1 Peter 3:15 and Romans 1 are off-limits (everyone knows them). 

(assuming presuppositional bias)

what are some texts, longer passages if possible, that you have found helpful for *training* yourself/others in defending the faith?

Taking Bahnsen as cue, I began to look at Proverbs. Once I decided to get serious, I preached a message on Proverbs 3.1. After that I really decided that it still had more to speak to me (please don't read neo-orthodox interpretations into that. You know what I mean). I then began memorizing proverbs 3 (it was already fresh in my head).
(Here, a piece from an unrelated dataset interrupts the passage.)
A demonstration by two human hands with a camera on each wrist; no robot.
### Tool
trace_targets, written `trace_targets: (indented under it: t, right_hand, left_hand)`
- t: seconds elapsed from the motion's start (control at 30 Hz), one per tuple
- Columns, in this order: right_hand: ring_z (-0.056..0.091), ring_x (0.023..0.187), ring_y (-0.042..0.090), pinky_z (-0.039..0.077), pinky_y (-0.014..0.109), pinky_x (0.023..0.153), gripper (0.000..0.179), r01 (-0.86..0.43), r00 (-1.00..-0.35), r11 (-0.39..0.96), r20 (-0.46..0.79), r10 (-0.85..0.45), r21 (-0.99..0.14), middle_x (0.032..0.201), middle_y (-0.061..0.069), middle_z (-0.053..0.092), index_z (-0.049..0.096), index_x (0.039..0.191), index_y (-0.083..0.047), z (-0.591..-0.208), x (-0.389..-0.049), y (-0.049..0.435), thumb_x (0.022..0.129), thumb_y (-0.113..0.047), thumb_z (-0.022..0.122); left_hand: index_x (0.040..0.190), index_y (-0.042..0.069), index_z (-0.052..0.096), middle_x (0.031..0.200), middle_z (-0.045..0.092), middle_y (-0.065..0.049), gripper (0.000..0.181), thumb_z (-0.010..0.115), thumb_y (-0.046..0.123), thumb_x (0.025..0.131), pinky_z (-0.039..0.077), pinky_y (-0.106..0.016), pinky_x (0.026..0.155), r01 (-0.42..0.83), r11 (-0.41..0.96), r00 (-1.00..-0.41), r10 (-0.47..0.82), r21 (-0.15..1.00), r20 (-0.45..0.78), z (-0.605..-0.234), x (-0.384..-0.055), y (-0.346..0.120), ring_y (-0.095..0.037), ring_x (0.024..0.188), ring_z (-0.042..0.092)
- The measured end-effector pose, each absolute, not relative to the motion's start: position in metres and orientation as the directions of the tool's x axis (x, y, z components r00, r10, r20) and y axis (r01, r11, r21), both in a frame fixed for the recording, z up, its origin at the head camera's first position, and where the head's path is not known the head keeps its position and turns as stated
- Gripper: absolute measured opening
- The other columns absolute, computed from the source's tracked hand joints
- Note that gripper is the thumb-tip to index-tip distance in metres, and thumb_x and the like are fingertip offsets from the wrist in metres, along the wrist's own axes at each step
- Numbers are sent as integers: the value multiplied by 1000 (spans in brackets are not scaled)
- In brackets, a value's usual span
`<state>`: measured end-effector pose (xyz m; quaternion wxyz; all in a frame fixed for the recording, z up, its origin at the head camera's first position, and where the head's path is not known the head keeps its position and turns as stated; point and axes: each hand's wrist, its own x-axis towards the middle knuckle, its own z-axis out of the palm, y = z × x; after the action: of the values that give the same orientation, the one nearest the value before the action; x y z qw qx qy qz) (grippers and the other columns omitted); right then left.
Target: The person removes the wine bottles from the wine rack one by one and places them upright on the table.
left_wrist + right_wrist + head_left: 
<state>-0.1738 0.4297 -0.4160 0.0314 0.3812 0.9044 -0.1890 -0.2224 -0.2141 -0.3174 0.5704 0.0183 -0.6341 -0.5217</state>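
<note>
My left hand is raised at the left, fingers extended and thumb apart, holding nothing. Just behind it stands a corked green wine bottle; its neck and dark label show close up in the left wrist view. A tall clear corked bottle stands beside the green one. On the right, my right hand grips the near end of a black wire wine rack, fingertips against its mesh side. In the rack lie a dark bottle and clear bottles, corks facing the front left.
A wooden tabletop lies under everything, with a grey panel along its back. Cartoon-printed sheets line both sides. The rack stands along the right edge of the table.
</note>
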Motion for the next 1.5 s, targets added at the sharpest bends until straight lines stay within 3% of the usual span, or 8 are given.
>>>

I picked up the newest Greg Bahnsen book. He also recommended Ecclesiastes as a primer for apologetics. As I thought about it, I began/begin to see the point (_Pushing the Antithesis_, p. 59 fn. 4; p. 140 fn. 5).


----------



## Devin (Jun 3, 2007)

Proverbs 26:4-5 is pretty much a given:

Answer not a fool according to his folly, lest you be like him yourself. 
Answer a fool according to his folly, lest he be wise in his own eyes.


----------



## Vytautas (Jun 4, 2007)

Here is a passage you might not think to apply to apologetics. Second Corinthians 6:14-18 tells us not to unite with unbelivers which I think includes how one defends his beliefs.

"Do not be bound together with unbelievers; for what partnership have righteousness and lawlessness, or what fellowship has light with darkness?"


----------



## VictorBravo (Jun 4, 2007)

A few others, not necessarily specific to apologetics, but good to remember while engaging in it.

2 Timothy 2:14: _Of these things put them in remembrance, charging them before the Lord that they strive not about words to no profit, but to the subverting of the hearers. _
We should not strive over useless things.


Mat 7:6 _Give not that which is holy unto the dogs, neither cast ye your pearls before swine, lest they trample them under their feet, and turn again and rend you. _

Sometimes a person's obstinence cannot be helped by our efforts.

2 Timothy 3:16-17 _All scripture is given by inspiration of God, and is profitable for doctrine, for reproof, for correction, for instruction in righteousness: 
That the man of God may be perfect, throughly furnished unto all good works. _

It's good to remember that we need full preparation and grounding in scripture.

Heb 4:12 _For the word of God is quick, and powerful, and sharper than any twoedged sword, piercing even to the dividing asunder of soul and spirit, and of the joints and marrow, and is a discerner of the thoughts and intents of the heart. _

Another reminder that it isn't our efforts that change hearts, but the Word of God. 

And finally, I often think this passage went through Bahnsen's mind during his debate with Stein:

Job 6:20 _They were confounded because they had hoped; they came thither, and were ashamed. _


----------



## thekingsknight (Jun 5, 2007)

Proverbs 3:5-7 
5 Trust in the LORD with all your heart
And *do not lean on your own understanding*. 

6 In all your ways *acknowledge Him*,
And He will make your paths straight. 

7 Do not be *wise in your own eyes*


----------



## cih1355 (Jun 5, 2007)

Acts 17- We can learn how Paul proclaimed the gospel when he spoke before an audience that did not know about the Old Testament.


----------



## Iconoclast (Jun 5, 2007)

*this chapter might help*

2Tim.2:1-26 looks as if it was written for this purpose.

Jude 3 speaks of contending for THE Faith,which was once delivered. It would indicate that there is a body of truth we are to know well enough to contend for.

Acts 24:14-16 seems to be the heart of Paul explaining his personal zeal for truth,having and keeping a consciece void of offense to God and man


----------